Furthermore, in general, physically active children also tend to perform better academically. The evidence suggests that physical activity amongst children contributes to better mental health.
Above: Average rates of walking and cycling to school for those in SRTS programs
This is backed up by another study of 1700 adolescent girl students from five cities in Spain, which found that those who walked or biked to school were more likely to do better on a standardised test measuring their verbal, numeric and cognitive skills.
Back in the US, a study of 801 schools in the District of Columbia, Florida, Oregon and Texas found the SRTS increased the proportion of students walking and biking to school and that these effects built over time. The study compared the students to those in schools which did not participate in the program.
What kind of improvements were made to encourage students to cycle or walk to school?
Above: Percentage of children walking and cycling to school before and after SRTS programs in five states
- Improving intersections and adding sidewalks increased walking or biking weights by 3.3 percentage points per year, adding up to 18% over five years.

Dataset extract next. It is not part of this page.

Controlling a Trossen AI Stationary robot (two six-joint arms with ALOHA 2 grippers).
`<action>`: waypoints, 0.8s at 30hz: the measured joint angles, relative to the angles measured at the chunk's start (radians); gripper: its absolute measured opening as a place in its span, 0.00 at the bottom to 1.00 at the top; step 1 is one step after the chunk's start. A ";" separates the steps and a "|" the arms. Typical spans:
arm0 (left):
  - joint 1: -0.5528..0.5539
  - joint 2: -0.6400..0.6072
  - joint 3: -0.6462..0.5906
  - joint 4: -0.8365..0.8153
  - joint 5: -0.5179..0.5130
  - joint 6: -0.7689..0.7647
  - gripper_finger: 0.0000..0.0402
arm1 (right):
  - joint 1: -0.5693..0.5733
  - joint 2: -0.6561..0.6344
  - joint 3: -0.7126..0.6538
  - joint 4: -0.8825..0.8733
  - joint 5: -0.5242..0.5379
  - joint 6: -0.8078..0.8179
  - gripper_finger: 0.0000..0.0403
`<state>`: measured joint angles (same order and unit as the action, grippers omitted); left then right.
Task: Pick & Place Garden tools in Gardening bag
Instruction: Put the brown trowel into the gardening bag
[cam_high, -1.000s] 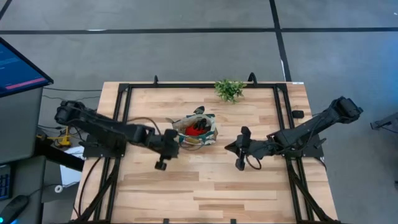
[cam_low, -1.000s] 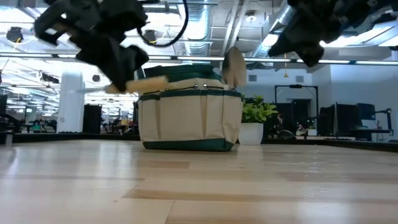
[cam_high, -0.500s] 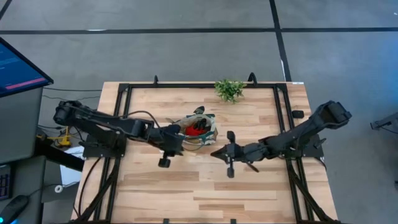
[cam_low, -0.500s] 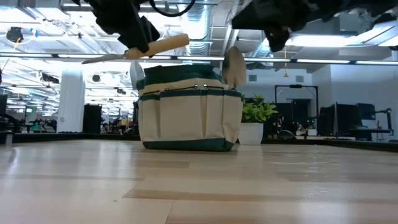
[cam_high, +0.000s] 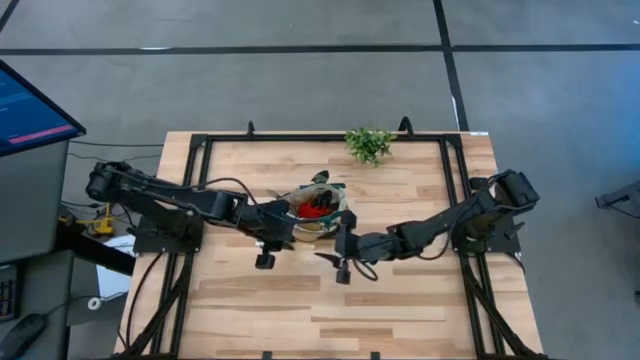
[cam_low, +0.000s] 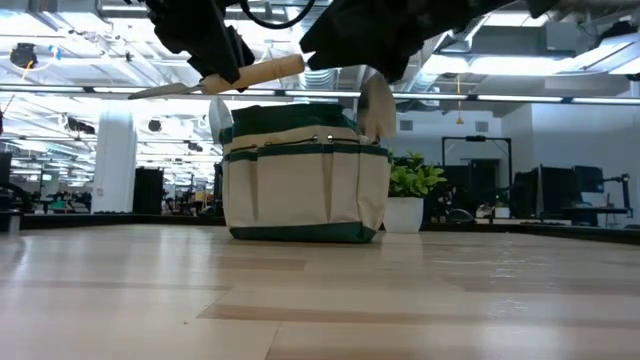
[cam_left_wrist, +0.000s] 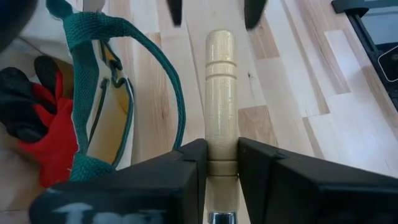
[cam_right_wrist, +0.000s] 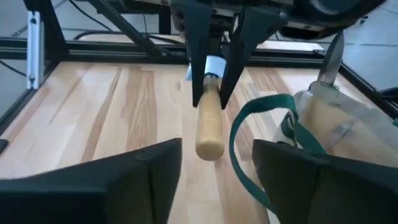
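Observation:
My left gripper (cam_left_wrist: 221, 168) is shut on a trowel (cam_low: 240, 77) with a silver blade and a light wooden handle. It holds the trowel in the air beside the olive-khaki gardening bag (cam_high: 315, 212), above its rim in the low view. My right gripper (cam_right_wrist: 214, 180) is open and faces the handle's free end (cam_right_wrist: 209, 146). Its fingers stand either side of that line, just short of the end, touching nothing. A red-and-black item (cam_left_wrist: 43, 118) lies in the bag. Another trowel's blade (cam_low: 377, 105) sticks up out of the bag. My left gripper pinches the trowel's wooden handle between its two fingers at the blade end, right by the metal collar (cam_left_wrist: 222, 163). The fingers (cam_left_wrist: 189, 165) slant down from above and lie across the handle. The trowel is lifted clear and nearly level, its free end (cam_low: 290, 66) slightly raised.
A green plant sprig (cam_high: 369, 143) stands at the table's far edge, behind the bag. The bag's dark green loop handle (cam_right_wrist: 249, 124) arches up beside the trowel's handle. Bare wooden tabletop (cam_high: 300, 300) lies on the near side of both arms.
My left gripper has risen with the trowel, from beside the bag's wall to above its rim, then held still. The trowel has tipped, its handle end now a little higher. My right gripper has swept toward the table's left and closed in on the handle's free end.

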<state>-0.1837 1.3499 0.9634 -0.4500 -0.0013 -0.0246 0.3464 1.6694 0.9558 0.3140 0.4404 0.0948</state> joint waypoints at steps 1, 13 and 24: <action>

- Education and encouragement programs gave a 1 percentage point per year and 25% over five year increase
- Parents and caregivers identify issues such as traffic speed, traffic volume and lack of sidewalks as barriers to active travel to school.
- A New York City study found a 454% reduction in injury rates the children in areas that received SRTS interventions.
- In Toronto, it was found that increased rates of walking and biking did not increase child pedestrian injury rates.
These kind of interventions can also save money for schools and on health care.
- American school districts currently spend $100-500 million a year to bus children just one or 2 miles to school. Improving walking conditions near schools can reduce this cost substantially.
- In New York City the total cost of implementing measures which achieved this was just able $10 million but produced estimated cost savings of $221 million by reducing costs associated with injury, lifelong disability and death.
There is no mention of improvements to air quality and reduced greenhouse gas emissions as a result of fewer vehicles travelling on the road in the research results, or of a reduction in congestion caused by the ‘school run’, but it can be assumed that these naturally follow.
The conclusions seem clear: more funding is needed to help schools and local authorities implement these measures. The savings and multiple benefits speak for themselves.